■ **Work item**: Each line of the records below that holds "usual" should be returned.

■ **Task inputs**:
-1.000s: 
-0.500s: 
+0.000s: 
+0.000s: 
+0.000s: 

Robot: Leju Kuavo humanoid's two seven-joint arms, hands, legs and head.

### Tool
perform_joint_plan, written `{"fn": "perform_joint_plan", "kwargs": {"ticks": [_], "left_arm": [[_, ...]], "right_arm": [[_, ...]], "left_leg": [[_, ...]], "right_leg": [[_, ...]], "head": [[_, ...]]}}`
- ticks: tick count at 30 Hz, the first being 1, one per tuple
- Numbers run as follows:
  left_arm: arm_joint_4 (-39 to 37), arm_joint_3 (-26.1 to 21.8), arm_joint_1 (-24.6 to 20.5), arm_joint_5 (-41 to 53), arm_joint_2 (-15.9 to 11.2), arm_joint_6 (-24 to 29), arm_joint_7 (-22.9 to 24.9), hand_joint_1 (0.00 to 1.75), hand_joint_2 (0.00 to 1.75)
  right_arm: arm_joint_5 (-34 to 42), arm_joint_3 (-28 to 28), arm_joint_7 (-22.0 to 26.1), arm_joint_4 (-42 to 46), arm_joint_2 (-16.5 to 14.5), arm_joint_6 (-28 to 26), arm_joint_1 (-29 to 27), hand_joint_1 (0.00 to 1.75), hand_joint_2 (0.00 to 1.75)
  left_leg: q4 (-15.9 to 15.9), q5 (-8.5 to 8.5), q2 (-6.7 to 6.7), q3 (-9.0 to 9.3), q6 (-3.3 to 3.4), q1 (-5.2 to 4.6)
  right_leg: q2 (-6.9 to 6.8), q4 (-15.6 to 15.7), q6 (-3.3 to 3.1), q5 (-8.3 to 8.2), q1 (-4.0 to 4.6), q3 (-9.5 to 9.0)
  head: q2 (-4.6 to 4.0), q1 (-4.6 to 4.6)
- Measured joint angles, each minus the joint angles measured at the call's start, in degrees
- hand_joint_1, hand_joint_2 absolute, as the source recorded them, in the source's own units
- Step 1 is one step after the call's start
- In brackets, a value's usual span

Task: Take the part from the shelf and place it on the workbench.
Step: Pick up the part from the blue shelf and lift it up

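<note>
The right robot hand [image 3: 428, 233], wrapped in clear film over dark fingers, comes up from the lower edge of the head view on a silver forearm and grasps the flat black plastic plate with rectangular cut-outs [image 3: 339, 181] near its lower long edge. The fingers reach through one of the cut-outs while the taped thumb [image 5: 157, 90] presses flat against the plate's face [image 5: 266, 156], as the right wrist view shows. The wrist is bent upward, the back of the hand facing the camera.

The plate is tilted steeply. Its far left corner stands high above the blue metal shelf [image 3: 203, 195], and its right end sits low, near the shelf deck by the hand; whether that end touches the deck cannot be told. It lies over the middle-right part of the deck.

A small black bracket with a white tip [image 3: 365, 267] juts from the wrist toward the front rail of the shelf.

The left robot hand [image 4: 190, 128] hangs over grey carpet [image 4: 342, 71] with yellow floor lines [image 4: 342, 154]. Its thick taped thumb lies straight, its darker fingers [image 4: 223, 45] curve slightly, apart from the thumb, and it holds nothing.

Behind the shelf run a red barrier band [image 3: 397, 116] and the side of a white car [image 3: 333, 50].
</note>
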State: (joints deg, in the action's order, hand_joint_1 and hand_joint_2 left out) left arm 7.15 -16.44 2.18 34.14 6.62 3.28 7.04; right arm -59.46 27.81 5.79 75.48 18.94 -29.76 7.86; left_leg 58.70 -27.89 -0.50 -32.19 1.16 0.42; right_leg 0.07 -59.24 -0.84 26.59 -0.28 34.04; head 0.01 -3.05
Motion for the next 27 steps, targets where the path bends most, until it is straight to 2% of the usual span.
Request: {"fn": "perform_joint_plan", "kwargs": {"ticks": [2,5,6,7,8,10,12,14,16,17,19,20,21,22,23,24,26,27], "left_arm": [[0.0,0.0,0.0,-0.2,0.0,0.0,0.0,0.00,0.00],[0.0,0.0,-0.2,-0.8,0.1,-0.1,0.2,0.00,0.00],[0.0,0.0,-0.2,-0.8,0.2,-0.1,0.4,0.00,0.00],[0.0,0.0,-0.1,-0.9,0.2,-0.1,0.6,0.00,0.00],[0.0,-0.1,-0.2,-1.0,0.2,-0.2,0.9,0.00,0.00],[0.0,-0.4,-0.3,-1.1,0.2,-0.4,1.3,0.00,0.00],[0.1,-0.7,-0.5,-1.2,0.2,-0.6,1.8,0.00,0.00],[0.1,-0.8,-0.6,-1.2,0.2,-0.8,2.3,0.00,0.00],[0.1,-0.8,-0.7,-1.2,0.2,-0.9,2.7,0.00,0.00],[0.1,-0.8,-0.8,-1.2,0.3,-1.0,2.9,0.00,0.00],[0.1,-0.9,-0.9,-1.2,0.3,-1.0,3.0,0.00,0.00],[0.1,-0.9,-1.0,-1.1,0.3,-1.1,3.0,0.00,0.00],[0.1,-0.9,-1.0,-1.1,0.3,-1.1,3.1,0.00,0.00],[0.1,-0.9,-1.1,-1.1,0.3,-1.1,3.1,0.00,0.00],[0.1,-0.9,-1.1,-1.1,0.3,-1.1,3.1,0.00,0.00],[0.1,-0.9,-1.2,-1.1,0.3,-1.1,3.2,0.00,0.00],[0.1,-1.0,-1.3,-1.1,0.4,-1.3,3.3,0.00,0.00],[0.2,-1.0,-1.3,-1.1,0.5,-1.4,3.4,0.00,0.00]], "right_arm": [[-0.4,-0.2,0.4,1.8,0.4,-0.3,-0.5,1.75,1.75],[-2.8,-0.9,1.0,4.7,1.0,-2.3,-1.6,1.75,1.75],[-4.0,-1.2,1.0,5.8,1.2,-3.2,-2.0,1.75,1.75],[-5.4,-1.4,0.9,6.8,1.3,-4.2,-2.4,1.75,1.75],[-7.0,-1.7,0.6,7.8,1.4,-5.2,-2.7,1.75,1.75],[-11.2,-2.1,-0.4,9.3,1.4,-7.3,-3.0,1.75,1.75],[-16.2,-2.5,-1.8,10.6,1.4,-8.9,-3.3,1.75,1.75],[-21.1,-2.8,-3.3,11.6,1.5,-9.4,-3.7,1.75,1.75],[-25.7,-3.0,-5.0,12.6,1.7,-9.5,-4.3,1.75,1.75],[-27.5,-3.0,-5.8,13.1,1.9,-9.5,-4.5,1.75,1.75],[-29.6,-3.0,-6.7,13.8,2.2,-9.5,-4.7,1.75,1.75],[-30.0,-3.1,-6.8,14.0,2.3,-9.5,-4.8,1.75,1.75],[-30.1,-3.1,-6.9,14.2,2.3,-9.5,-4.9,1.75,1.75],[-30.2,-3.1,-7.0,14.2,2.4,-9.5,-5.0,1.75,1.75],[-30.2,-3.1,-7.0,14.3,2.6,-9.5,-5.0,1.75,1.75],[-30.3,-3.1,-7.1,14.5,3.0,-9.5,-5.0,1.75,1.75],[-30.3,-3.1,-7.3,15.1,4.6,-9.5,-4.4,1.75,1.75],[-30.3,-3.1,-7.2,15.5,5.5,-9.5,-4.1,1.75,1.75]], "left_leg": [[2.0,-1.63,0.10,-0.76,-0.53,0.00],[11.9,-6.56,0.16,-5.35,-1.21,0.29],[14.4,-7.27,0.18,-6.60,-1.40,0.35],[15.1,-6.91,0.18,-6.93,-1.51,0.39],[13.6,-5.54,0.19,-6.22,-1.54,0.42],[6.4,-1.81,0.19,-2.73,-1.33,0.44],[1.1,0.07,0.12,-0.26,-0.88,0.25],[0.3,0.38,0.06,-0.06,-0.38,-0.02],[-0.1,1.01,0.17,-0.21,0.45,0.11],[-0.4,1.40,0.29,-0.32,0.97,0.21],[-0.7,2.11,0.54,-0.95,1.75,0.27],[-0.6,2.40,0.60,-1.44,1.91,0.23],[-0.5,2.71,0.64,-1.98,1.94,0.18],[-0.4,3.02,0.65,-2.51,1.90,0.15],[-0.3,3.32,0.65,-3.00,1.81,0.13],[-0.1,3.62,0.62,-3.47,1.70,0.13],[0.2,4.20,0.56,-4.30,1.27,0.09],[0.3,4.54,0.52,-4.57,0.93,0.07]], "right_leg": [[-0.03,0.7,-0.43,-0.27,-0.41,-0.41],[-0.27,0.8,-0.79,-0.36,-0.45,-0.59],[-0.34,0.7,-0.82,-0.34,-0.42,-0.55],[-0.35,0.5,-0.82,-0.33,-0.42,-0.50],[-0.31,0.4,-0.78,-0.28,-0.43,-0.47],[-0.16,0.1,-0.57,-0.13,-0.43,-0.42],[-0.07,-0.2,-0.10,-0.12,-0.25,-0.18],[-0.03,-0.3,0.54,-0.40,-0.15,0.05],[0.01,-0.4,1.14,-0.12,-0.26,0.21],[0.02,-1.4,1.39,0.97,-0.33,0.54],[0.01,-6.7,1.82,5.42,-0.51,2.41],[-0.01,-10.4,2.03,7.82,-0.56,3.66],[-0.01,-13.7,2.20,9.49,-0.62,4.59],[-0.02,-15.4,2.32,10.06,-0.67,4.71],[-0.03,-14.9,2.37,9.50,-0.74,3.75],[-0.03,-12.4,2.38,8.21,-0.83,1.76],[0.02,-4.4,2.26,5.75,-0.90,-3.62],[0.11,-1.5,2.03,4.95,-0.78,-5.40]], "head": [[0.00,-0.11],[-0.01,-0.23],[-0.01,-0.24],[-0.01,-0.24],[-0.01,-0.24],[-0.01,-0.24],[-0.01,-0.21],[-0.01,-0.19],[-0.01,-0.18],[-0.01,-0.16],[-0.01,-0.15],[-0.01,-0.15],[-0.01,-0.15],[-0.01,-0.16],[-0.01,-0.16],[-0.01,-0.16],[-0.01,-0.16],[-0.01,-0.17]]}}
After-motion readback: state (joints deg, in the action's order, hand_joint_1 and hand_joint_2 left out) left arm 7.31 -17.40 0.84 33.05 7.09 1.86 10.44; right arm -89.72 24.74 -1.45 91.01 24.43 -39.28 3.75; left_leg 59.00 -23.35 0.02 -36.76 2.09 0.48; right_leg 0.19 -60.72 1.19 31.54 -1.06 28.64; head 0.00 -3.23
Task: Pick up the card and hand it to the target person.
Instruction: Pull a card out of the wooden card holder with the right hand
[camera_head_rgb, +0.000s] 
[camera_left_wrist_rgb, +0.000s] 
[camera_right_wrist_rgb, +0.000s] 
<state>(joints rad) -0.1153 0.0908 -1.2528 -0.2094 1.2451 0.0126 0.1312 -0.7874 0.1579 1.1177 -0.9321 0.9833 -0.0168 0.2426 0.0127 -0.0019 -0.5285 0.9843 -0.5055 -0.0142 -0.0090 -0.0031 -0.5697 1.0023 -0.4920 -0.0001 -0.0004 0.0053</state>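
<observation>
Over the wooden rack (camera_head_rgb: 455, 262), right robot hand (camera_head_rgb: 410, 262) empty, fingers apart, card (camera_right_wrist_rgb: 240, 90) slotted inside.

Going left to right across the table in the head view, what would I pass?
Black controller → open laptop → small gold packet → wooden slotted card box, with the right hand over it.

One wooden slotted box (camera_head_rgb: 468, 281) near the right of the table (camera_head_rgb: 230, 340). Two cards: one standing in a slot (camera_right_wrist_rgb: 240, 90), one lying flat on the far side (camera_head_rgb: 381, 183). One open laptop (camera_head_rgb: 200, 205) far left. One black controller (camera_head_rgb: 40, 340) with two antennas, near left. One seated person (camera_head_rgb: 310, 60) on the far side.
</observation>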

■ **Expected answer**:
- In brackets, a value's usual span
Motion for the next 27 steps, targets where the path bends most, until it is straight to 2% of the usual span.

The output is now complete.